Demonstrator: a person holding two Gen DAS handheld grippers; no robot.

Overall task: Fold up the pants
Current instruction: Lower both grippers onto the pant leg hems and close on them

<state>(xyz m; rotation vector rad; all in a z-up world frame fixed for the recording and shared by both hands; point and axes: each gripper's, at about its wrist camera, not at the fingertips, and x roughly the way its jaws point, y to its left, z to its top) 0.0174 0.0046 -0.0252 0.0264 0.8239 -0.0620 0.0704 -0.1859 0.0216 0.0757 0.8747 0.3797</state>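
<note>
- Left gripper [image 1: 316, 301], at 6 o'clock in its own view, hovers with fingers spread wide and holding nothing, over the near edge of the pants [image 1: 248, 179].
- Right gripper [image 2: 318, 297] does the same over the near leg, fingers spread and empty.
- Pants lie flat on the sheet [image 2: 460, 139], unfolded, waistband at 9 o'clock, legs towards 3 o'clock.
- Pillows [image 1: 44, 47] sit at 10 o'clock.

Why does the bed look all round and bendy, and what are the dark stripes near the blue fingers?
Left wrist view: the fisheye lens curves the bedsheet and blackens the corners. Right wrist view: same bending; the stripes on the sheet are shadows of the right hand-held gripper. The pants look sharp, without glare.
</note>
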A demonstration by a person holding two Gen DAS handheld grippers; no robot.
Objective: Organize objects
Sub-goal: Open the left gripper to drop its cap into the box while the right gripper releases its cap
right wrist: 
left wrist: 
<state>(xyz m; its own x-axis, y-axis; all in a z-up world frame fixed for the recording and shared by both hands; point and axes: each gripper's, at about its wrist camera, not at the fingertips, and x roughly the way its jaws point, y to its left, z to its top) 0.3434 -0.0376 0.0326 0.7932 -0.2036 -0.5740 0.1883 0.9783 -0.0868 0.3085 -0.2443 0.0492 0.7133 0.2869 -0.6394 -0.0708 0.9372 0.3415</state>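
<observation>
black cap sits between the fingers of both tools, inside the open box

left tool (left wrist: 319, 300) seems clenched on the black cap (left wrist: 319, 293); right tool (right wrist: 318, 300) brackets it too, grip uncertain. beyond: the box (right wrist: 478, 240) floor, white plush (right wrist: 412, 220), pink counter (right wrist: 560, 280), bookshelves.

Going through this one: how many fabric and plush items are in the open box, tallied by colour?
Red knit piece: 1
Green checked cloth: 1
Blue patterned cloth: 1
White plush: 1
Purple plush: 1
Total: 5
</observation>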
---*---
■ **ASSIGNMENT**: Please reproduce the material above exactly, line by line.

■ **SOLVED EXERCISE**:
Demonstrator: a person holding two Gen DAS handheld grippers; no robot.

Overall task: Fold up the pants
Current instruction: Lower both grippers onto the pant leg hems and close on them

<state>(xyz m; rotation vector rad; all in a z-up world frame fixed for the recording and shared by both hands; point and axes: each gripper's, at about its wrist camera, not at the fingertips, and x roughly the way its jaws point, y to its left, z to its top) 0.0174 0.0046 -0.0252 0.0264 0.8239 -0.0620 0.0704 -0.1859 0.0216 0.0757 0.8747 0.3797</state>
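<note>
- Left gripper [image 1: 316, 301], at 6 o'clock in its own view, hovers with fingers spread wide and holding nothing, over the near edge of the pants [image 1: 248, 179].
- Right gripper [image 2: 318, 297] does the same over the near leg, fingers spread and empty.
- Pants lie flat on the sheet [image 2: 460, 139], unfolded, waistband at 9 o'clock, legs towards 3 o'clock.
- Pillows [image 1: 44, 47] sit at 10 o'clock.

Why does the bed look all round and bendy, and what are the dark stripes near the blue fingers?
Left wrist view: the fisheye lens curves the bedsheet and blackens the corners. Right wrist view: same bending; the stripes on the sheet are shadows of the right hand-held gripper. The pants look sharp, without glare.
</note>
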A demonstration by a person holding two Gen DAS handheld grippers; no robot.
Objective: Organize objects
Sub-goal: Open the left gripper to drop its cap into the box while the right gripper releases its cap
right wrist: 
left wrist: 
<state>(xyz m; its own x-axis, y-axis; all in a z-up world frame fixed for the recording and shared by both hands; point and axes: each gripper's, at about its wrist camera, not at the fingertips, and x roughly the way its jaws point, y to its left, z to its top) 0.3434 -0.0376 0.0326 0.7932 -0.2036 -0.5740 0.1883 0.9783 -0.0868 0.3085 -0.2443 0.0492 0.7133 0.2869 -0.6394 -0.0708 0.9372 0.3415</state>
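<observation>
black cap sits between the fingers of both tools, inside the open box

left tool (left wrist: 319, 300) seems clenched on the black cap (left wrist: 319, 293); right tool (right wrist: 318, 300) brackets it too, grip uncertain. beyond: the box (right wrist: 478, 240) floor, white plush (right wrist: 412, 220), pink counter (right wrist: 560, 280), bookshelves.

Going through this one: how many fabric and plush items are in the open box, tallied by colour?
Red knit piece: 1
Green checked cloth: 1
Blue patterned cloth: 1
White plush: 1
Purple plush: 1
Total: 5
</observation>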

That concludes the answer.